:: Exercise goal ::
From the first line of the records below through the line with "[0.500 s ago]", output each line exactly; skip the pictures.

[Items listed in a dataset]
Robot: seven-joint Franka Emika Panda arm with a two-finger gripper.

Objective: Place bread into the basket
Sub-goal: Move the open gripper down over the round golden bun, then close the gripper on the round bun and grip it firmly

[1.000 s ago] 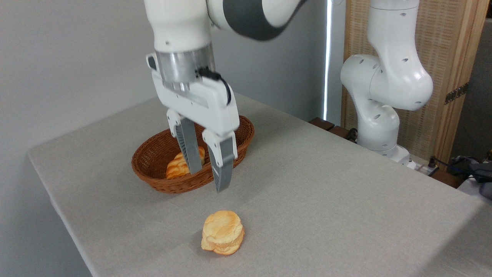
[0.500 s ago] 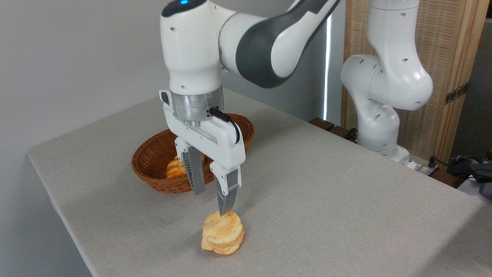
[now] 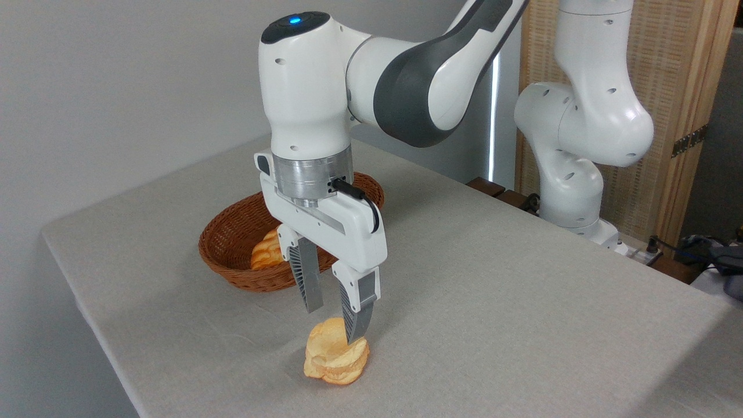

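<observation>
Grey, faintly woven cloth covers the table (image 3: 522, 302), with a plain pale wall behind and a slatted wooden screen (image 3: 685, 116) at right. On the cloth lies the bread (image 3: 335, 360), a round, puffy, golden bun in stacked layers. The gripper (image 3: 335, 324) hangs over it, its ribbed grey fingers (image 3: 306, 278) spread apart, tips at the bun's top and straddling it. Behind stands the basket (image 3: 244, 273), a shallow oval of reddish-brown wicker, holding a ridged orange loaf (image 3: 266, 252). The arm (image 3: 406, 87) is smooth white.

bread (image 3: 335, 360) on table (image 3: 522, 302) | basket (image 3: 232, 255) behind-left | loaf (image 3: 266, 251) in basket
</observation>
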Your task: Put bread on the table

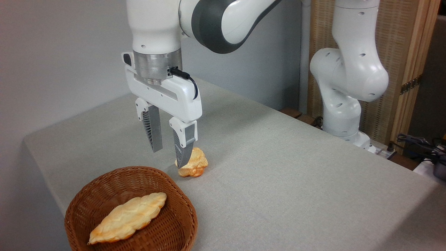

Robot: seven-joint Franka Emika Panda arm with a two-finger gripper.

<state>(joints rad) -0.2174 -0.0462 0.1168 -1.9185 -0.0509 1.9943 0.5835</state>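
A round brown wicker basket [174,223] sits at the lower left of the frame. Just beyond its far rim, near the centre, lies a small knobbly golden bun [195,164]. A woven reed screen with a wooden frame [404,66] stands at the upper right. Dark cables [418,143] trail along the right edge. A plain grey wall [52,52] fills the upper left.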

:: Completed exercise ::
Robot: seven-joint Franka Emika Panda arm with a two-finger gripper.

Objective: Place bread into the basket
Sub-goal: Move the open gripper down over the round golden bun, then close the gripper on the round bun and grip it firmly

[1.000 s ago] 
[0.500 s ago] 

Nothing else remains in this exercise.